#### What is being asked:
Please print the entries below exactly, from the line with "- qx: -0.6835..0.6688" through the line with "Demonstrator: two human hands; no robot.", including both of those lines and leaving out all others.

#### The records:

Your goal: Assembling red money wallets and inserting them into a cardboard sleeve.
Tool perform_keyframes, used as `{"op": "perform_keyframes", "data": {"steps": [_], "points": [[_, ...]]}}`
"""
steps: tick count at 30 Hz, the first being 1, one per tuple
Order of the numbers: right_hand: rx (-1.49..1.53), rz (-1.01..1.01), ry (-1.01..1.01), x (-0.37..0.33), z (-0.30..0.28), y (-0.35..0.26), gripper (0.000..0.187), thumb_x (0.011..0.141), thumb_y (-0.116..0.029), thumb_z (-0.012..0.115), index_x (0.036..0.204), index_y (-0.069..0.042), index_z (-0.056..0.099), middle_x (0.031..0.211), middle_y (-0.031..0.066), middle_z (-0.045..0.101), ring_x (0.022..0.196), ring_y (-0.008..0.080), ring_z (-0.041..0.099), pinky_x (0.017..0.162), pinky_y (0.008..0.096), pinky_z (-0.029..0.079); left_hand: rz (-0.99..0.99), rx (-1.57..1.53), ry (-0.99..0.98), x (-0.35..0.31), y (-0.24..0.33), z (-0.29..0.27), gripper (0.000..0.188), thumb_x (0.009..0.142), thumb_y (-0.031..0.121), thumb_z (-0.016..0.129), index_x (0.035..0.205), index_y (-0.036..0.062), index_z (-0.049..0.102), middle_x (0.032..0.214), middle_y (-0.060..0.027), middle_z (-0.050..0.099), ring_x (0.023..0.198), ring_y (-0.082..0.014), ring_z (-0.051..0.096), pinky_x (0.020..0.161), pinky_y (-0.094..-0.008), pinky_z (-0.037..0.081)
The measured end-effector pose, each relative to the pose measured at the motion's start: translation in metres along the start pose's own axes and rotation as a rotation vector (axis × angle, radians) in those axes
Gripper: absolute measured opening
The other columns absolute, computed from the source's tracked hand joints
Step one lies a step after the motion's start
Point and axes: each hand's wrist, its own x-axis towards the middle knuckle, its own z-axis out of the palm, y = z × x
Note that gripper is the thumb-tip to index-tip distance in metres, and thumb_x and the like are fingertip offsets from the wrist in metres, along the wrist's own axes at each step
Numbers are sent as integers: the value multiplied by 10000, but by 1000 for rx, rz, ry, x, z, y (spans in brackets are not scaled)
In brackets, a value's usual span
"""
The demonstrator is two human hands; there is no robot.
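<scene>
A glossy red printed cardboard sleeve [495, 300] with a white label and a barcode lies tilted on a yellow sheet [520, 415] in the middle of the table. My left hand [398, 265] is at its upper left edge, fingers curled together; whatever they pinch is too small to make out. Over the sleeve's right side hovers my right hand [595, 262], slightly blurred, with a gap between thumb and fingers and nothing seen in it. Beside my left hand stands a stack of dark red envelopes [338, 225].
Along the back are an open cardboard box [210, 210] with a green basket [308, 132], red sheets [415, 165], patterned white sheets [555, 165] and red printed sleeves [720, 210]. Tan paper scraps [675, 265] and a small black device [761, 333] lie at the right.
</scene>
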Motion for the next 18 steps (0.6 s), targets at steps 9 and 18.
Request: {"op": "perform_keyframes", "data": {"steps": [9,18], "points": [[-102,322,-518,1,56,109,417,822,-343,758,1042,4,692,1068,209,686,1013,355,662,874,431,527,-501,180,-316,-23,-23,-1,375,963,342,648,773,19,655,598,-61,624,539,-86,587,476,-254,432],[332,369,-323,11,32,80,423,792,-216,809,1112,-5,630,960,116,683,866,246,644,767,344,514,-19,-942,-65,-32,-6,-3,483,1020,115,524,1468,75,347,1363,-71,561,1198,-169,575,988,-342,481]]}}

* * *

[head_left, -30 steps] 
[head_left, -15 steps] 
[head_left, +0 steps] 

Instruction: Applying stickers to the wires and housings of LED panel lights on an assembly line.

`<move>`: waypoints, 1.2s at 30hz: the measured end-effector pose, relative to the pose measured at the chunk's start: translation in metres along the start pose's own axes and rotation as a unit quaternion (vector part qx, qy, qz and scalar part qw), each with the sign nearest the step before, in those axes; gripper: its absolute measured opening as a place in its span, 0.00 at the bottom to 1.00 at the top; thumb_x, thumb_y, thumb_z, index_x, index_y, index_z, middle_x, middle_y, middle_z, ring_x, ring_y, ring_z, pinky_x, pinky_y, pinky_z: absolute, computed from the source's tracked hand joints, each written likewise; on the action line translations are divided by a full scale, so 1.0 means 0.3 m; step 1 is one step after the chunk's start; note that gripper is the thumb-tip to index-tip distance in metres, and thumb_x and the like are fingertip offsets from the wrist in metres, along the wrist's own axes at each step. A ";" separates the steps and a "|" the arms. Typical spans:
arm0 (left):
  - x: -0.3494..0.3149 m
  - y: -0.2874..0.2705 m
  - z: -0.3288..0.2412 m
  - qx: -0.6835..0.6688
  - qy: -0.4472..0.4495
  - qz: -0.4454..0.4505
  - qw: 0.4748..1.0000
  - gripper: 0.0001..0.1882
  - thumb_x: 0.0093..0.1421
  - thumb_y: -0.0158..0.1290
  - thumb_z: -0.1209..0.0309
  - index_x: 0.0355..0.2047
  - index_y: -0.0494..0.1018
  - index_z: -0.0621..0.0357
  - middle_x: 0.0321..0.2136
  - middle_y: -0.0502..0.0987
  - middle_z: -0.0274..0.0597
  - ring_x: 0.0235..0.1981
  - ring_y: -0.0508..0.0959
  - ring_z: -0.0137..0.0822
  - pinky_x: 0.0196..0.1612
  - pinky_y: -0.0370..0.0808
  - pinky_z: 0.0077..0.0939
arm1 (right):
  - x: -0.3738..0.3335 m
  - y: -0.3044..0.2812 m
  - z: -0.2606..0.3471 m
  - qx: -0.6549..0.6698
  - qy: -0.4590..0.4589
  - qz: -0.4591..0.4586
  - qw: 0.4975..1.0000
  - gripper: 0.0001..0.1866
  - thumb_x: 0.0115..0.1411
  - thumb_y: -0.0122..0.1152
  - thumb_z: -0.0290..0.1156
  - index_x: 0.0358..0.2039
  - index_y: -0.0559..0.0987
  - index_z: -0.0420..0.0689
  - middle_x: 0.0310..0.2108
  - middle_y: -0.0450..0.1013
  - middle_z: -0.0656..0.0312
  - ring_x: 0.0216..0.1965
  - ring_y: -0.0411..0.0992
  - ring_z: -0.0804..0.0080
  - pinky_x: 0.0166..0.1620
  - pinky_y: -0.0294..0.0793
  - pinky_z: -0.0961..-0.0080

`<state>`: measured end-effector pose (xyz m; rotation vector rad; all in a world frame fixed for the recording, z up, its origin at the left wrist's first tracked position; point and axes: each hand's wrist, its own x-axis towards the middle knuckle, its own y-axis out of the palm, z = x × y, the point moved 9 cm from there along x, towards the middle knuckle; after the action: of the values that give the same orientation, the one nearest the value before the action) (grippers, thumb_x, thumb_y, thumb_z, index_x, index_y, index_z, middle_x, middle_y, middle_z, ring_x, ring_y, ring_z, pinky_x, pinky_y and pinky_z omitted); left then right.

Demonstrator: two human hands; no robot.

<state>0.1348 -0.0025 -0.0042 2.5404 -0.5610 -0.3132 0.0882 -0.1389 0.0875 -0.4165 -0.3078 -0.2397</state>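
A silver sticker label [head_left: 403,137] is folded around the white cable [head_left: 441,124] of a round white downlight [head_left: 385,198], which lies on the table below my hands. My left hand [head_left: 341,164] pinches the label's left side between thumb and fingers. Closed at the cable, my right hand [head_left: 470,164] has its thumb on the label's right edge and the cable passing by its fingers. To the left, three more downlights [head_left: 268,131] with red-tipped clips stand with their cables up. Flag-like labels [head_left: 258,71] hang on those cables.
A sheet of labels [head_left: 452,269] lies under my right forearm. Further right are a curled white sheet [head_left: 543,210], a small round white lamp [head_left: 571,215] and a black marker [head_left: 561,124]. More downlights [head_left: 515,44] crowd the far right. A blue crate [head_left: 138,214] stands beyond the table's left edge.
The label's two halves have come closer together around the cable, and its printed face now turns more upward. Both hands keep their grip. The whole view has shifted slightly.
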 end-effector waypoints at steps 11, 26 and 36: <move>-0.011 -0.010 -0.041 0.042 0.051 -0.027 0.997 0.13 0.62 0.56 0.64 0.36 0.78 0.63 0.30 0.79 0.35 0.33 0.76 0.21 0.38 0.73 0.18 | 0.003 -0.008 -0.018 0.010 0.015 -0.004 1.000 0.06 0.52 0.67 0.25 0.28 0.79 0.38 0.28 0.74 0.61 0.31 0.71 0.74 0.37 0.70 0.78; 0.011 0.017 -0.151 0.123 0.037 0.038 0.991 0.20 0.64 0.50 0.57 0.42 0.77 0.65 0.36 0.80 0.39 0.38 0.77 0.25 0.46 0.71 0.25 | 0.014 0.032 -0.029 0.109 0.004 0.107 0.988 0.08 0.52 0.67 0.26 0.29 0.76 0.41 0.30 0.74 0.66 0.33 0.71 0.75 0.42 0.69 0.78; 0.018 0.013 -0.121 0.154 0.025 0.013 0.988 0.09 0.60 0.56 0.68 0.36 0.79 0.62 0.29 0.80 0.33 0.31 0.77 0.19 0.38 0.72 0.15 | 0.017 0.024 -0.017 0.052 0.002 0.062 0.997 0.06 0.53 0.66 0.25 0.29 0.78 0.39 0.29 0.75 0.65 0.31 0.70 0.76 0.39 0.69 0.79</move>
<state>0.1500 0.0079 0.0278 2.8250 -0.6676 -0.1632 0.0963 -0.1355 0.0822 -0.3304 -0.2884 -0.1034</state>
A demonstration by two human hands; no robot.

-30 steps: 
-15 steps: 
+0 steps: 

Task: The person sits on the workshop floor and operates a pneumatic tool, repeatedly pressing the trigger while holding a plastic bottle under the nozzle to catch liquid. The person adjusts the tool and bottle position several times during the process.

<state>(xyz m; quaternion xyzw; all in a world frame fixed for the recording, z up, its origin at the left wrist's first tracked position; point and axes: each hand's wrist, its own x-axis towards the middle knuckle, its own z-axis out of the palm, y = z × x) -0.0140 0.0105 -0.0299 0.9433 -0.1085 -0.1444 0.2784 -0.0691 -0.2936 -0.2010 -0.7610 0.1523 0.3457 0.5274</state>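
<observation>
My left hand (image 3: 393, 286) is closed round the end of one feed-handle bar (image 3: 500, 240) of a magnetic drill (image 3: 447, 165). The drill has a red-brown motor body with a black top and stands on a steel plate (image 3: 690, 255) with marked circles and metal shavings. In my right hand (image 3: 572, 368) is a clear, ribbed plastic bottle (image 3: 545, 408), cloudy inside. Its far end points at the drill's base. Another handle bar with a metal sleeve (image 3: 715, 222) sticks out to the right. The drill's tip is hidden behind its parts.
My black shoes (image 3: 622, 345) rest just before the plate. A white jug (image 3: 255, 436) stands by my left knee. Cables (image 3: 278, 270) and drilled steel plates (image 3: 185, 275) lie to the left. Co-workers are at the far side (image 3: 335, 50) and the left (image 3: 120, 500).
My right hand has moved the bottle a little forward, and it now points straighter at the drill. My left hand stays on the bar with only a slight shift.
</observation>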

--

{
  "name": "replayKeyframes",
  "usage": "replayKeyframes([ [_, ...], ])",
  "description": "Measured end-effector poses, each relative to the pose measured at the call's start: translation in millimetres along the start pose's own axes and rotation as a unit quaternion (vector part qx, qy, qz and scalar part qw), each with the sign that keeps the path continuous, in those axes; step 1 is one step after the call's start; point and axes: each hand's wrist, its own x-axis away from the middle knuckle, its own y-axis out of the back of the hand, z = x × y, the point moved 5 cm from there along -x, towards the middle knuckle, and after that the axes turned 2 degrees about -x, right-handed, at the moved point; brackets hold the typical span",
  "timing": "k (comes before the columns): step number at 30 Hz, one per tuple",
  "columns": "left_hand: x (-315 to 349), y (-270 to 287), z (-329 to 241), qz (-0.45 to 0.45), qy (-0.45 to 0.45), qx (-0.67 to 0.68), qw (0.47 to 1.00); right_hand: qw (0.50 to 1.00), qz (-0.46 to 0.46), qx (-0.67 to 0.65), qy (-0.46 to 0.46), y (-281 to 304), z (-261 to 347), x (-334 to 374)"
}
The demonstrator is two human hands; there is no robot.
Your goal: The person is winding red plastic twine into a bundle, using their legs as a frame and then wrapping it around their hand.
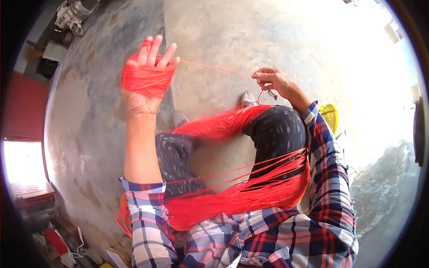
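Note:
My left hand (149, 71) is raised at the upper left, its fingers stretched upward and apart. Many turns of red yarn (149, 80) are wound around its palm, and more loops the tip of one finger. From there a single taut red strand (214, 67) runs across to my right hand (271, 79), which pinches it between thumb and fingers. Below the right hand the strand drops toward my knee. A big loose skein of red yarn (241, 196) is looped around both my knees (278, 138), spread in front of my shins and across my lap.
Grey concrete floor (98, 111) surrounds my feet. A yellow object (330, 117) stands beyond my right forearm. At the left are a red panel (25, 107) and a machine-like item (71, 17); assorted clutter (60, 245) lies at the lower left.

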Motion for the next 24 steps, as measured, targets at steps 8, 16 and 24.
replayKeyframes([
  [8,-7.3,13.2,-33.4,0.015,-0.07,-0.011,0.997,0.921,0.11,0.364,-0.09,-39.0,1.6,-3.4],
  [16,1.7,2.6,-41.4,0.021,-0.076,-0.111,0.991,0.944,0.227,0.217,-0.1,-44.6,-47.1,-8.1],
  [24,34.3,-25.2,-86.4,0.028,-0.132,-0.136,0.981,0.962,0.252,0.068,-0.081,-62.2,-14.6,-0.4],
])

#### Problem solution:
  - qx: -0.6835..0.6688
  - qy: -0.4472..0.4495
  - qz: -0.4454..0.4505
  - qw: 0.4748..1.0000
  - gripper: 0.0001..0.1882
  - thumb_x: 0.0093..0.1421
  - thumb_y: -0.0158..0.1290
  - thumb_z: -0.1209..0.0309
  - index_x: 0.0355..0.2047
  - index_y: -0.0494..0.1018
  - index_z: -0.0621..0.0357
  - middle_x: 0.0321..0.2136
  - middle_y: -0.0502..0.0987
  - middle_z: -0.0274..0.0597
  - ring_x: 0.0235..0.1981
  - ring_y: -0.0508..0.0959
  - ring_z: -0.0137..0.0822
  - pinky_x: 0.0196..0.1612
  - pinky_y: -0.0370..0.0808
  - pinky_z: 0.0077..0.0939
arm1 (right):
  - x: -0.3738..0.3335 m
  - y: -0.3044..0.2812 m
  - z: -0.2606..0.3471 m
  - qx: -0.6549..0.6698
  - qy: -0.4590..0.4589
  - qz: -0.4591..0.4586
  - qw: 0.4975..1.0000
  - gripper: 0.0001..0.1866
  - thumb_x: 0.0115..0.1411
  - thumb_y: -0.0122..0.1152
  - thumb_z: -0.0290..0.1156
  - index_x: 0.0358..0.2039
  - index_y: -0.0559..0.0987
  - index_z: -0.0420..0.0689
  - middle_x: 0.0310..0.2108
  - middle_y: -0.0450..0.1013
  - middle_z: -0.0656..0.0312
  - ring_x: 0.0216..0.1965
  - ring_y: -0.0411..0.0992
  - ring_z: -0.0804..0.0080
  - pinky_x: 0.0166..0.1620
  - pinky_y: -0.0294..0.0793
  - pinky_z: -0.0961..-0.0080

`<state>`: measured end-effector pose (xyz m; rotation vector rad; all in a world frame fixed for the recording, z up, its origin at the left wrist's first tracked position; point and axes: each hand's wrist, its own x-axis towards the middle knuckle, its own y-axis out of the palm, z = x × y, the point moved 9 cm from there along x, towards the middle knuckle; after the action: of the values that give the same orientation, the one nearest the value before the action) (grippers, thumb_x, thumb_y, thumb_z, index_x, index_y, index_z, middle_x, middle_y, middle_z, ring_x, ring_y, ring_z, pinky_x, pinky_y and pinky_z omitted); left then right.

Demonstrator: two human hands; no robot.

The answer given above is the complete response.